Audio & Speech

CounterFlow generates contradictory video sounds with two-phase sampling

Adding a barking sound to a silent cat video while preserving lip sync is now possible.

Deep Dive

CounterFlow addresses Counterfactual Video Foley Generation, which requires adding a sound source that contradicts visual evidence (e.g., a cat video with barking) while staying temporally synchronized. Existing VT2A models fail when video and text prompts conflict, remaining anchored to the visually implied source. The method uses a two-phase inference-time sampling scheme for pretrained flow-matching models. In Phase 1, video conditioning guides temporal alignment but actively suppresses the originally implied sound identity. Phase 2 then drops video entirely, letting the model shape the audio's timbre purely toward the target text prompt. This decoupling enables counterfactual replacements without retraining.

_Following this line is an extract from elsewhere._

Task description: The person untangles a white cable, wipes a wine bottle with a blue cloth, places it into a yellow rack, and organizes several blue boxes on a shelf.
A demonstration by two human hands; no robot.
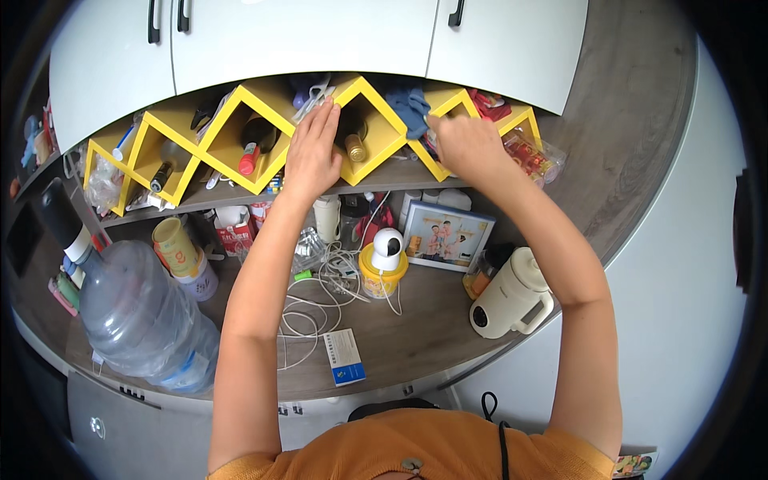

The paper also proposes a novel evaluation metric that leverages a text-audio co-embedding space to measure both target-prompt fidelity and residual leakage from the visually implied source. CounterFlow substantially outperforms naive negative prompting and state-of-the-art baselines. Video demos and code are available. The work is accepted to CVPR 2026 Workshop on Sight and Sound, highlighting its relevance for AI-powered video editing and creative media production.

Key Points
  • Two-phase inference-time sampling: Phase 1 suppresses video-implied sound source, Phase 2 focuses on target prompt timbre.
  • Evaluated with a custom metric using text-audio co-embedding to measure target fidelity and source leakage.
  • Accepted to CVPR 2026 Workshop on Sight and Sound; code and demos publicly available.

Why It Matters

Enables creative audio editing where sound defies visual cues—useful for post-production, dubbing, and AI-generated media.